Naomi Shatz, an attorney at Zalkind Duncan & Bernstein and an expert on Title IX enforcement, said before the Education Department releases permanent regulations, the public will be able to give their opinions, hopefully creating a broader dialogue on how to address sexual assault on college campuses.
“The process that comes next is a process in which the public gets to weigh in on any proposed rules, and I think that’s a really important process,” Shatz said.
Robert Shibley, the executive director for the Foundation of Individual Rights for Education, a nonprofit focusing on civil liberties in academia, said federal officials will likely begin more tightly enforcing new guidelines after final regulations from DeVos’s Education Department are released, and that universities face an “extremely serious threat” of reduced funding if they don’t comply.

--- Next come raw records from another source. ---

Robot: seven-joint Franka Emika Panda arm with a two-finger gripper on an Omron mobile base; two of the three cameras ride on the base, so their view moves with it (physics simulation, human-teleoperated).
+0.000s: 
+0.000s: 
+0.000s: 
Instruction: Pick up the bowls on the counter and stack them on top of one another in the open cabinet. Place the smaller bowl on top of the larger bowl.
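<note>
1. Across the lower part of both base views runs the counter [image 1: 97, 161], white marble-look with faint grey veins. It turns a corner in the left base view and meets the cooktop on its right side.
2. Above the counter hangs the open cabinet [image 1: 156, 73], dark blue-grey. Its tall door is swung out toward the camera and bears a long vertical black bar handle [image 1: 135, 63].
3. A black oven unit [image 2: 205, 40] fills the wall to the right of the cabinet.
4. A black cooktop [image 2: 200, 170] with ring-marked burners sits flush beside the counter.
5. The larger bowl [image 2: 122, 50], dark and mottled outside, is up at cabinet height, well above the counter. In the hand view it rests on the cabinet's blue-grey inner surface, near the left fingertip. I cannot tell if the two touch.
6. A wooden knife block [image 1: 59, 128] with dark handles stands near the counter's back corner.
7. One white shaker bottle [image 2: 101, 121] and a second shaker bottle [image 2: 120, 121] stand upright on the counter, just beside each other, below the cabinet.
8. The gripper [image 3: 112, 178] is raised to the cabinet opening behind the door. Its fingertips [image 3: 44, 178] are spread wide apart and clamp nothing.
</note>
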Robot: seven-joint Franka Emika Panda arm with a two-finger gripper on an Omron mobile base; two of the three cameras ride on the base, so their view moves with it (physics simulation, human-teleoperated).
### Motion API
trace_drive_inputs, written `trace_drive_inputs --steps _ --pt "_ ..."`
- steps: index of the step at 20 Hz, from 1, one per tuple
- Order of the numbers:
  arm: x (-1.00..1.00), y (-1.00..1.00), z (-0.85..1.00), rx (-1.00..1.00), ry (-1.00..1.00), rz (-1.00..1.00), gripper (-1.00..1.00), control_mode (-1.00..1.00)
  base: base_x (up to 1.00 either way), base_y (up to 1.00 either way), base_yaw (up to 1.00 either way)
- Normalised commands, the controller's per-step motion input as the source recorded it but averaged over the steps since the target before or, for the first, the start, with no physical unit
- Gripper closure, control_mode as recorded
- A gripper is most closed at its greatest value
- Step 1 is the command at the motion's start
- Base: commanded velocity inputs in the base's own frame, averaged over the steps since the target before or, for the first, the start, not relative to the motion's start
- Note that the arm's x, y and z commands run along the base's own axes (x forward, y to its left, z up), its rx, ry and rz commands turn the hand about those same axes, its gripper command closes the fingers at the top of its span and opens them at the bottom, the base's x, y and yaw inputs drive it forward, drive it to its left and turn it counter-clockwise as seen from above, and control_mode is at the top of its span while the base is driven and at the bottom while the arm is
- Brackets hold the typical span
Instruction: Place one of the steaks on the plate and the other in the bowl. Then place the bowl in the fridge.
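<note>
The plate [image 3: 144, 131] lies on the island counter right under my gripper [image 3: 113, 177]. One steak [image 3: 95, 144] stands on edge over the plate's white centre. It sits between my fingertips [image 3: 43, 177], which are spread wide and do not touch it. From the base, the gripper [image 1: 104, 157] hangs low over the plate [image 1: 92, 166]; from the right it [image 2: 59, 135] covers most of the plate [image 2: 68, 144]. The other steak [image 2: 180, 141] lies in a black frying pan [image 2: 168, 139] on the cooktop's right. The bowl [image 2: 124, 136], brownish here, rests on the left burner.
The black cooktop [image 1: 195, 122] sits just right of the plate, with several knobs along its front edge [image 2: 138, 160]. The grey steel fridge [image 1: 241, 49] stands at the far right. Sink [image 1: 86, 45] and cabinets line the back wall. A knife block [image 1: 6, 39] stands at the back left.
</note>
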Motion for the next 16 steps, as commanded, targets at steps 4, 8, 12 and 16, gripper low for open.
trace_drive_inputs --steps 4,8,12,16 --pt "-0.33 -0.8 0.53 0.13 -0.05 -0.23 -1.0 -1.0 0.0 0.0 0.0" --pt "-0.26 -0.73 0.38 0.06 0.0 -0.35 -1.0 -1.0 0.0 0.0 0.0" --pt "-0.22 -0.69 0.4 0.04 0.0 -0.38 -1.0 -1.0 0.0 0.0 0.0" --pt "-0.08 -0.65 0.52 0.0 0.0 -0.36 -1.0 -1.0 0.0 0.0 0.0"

“They’re going to be looking into the fairness of procedures from this point forward,” Shibley said about the Department of Education. “What I think GW would have much less leeway in is they’re going to have to follow the actual final regulations that come out.”
Shibley added that while there may be universities that oppose changes to Title IX enforcement, it will ultimately be in administrators’ best interest to comply with any formal regulations, because failing to meet these guidelines could mean an open investigation to examine if a university is following due process.
“I’m sure they’ll be some resistance to various aspects,” Shibley said. “I think what will be very interesting is to see what parts of due process universities aren’t currently delivering.”